Strona:PL Adam Mickiewicz-Pan Tadeusz 288.jpg

Z Wikiźródeł, wolnej biblioteki
Ta strona została uwierzytelniona.

I ja chcę bić się, wołał tłukąc się w pierś ręką;
Choć kropidła nie noszę, drągiem od wiciny
Sprawiłem raz Prusakom czterem dobre chrzciny,
Którzy mię po pianemu chcieli w Preglu topić.
— Toś zuch Bartku, rzekł Chrzciciel, dobrze! kropić, kropić!
— Ależ najsłodzy Jezu! trzeba pierwéj wiedzieć
S kim wojna? o co? trzeba to światu powiedzieć,
Wołał Prusak, bo jakże lud ruszy za nami?
Gdzie pójdzie, kiedy, gdzie iść, my nie wiemy sami?
Bracia Szlachta! Panowie! potrzeba rozsądku!

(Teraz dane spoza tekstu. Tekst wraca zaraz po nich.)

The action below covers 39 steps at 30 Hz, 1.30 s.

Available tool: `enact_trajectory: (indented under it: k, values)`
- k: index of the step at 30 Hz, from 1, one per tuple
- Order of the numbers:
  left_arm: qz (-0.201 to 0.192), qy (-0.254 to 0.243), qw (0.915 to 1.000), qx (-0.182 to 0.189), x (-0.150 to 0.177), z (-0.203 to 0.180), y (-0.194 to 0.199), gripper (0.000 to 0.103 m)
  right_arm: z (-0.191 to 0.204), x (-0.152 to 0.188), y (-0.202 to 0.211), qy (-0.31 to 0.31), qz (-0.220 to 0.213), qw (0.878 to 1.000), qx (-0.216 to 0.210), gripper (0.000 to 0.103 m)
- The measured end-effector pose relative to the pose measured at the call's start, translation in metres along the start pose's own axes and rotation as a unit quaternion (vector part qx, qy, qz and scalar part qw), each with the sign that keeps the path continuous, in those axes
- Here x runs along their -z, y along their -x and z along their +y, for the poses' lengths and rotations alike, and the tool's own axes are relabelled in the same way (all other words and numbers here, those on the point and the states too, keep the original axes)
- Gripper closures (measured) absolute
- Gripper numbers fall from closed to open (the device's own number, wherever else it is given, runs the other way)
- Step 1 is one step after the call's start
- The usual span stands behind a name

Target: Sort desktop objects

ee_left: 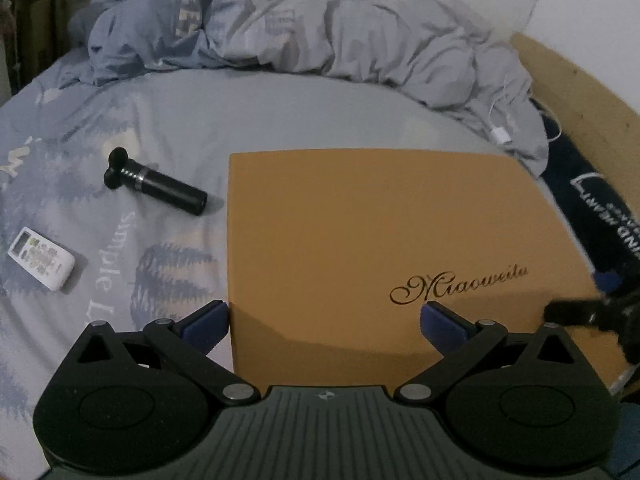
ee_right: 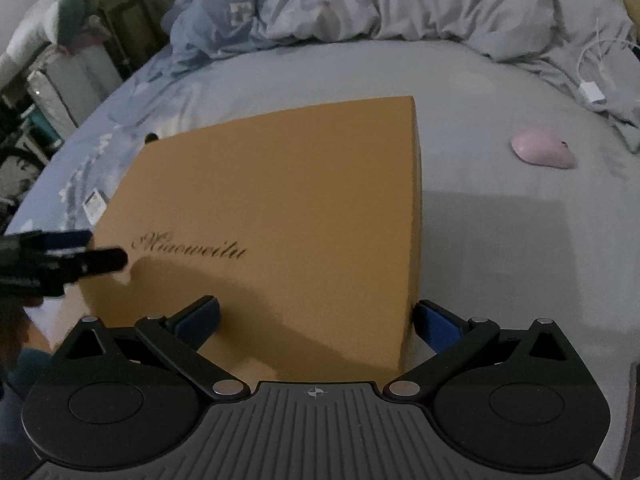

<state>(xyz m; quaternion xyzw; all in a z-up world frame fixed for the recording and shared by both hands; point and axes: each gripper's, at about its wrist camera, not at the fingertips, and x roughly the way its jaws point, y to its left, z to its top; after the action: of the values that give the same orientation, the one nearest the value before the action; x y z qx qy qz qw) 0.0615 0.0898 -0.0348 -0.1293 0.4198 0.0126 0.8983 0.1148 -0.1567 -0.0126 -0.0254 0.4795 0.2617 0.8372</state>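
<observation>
Sorting looks barely begun: box lid closed, loose items scattered on bed
Tan box with script logo directly ahead of both grippers
Left gripper spread, straddling box's near-left corner
Right gripper spread at near-right corner
Black cylindrical device and white remote lie far left of left gripper
Pink mouse ahead-right of right gripper
</observation>
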Motion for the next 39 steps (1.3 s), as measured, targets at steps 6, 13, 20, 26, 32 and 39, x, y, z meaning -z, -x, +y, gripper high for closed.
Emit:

Dobrodzieje! potrzeba ładu i porządku!
Chcecie wojny, więc zróbmy konfederacyą,
Obmyślmy gdzie zawiązać i pod laską czyją?

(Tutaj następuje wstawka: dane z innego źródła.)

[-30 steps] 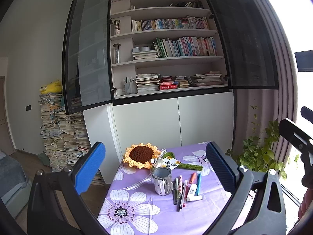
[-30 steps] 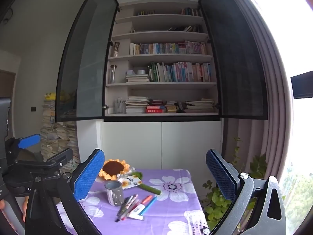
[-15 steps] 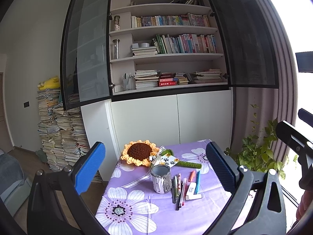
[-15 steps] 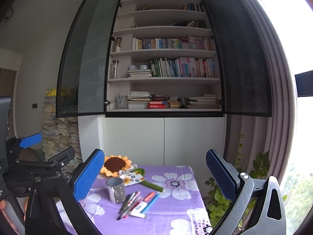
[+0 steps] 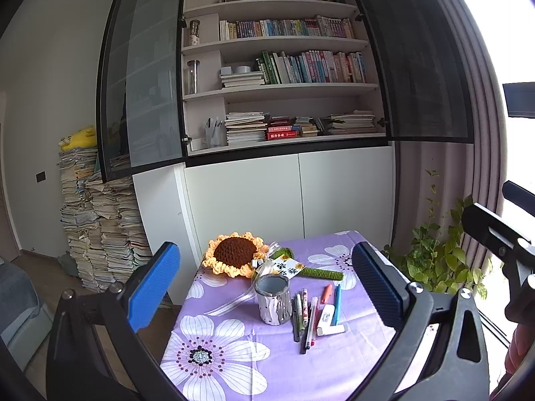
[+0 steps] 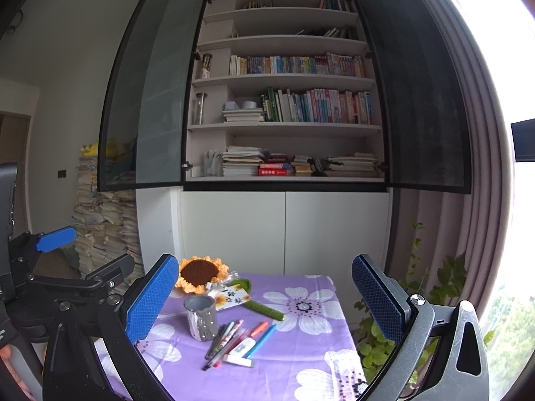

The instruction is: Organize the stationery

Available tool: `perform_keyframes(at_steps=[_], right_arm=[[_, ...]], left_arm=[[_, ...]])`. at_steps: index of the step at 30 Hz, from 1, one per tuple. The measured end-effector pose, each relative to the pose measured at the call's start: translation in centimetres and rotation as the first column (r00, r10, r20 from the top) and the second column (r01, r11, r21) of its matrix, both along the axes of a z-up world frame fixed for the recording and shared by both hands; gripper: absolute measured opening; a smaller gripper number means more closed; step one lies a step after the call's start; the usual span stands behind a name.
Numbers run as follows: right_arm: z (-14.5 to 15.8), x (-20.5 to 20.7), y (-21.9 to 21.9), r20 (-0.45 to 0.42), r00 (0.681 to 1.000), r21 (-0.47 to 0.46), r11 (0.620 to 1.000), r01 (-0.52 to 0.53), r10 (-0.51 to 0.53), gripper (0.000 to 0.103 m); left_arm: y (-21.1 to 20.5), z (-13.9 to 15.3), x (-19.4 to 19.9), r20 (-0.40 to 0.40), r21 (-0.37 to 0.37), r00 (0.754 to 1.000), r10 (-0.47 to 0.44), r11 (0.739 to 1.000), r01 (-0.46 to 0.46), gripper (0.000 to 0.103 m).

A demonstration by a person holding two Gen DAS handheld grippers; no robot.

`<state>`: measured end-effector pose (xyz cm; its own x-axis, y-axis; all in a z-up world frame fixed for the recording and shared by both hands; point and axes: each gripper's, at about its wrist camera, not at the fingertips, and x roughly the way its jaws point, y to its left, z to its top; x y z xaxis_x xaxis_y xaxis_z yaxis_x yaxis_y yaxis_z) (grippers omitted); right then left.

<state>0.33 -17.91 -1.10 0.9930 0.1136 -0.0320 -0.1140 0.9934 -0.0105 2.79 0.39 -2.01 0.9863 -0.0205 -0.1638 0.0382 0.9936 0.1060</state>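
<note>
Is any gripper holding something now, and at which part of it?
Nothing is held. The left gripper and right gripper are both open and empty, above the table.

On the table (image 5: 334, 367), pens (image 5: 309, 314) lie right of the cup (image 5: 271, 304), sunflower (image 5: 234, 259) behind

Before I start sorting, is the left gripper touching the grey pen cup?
Apart. Left wrist view: left gripper, jaws open, hangs above the table, grey pen cup far beyond.

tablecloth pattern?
Purple tablecloth with large white flowers; clearest in the left wrist view.
</note>
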Motion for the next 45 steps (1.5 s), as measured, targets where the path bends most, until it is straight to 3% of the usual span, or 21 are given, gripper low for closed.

Tak było w Wielko-Polszcze; — widzim rejteradę
Niemiecką, cóż my robim? wchodzim tajnie w radę,
Uzbrajamy szlachtę i włościan gromadę,
Gotowi, Dąbrowskiego czekamy rozkazu,
Nakoniec, hajże na koń! powstajem od razu!

— Proszę o głos, zawołał Pan Komissarz s Klecka.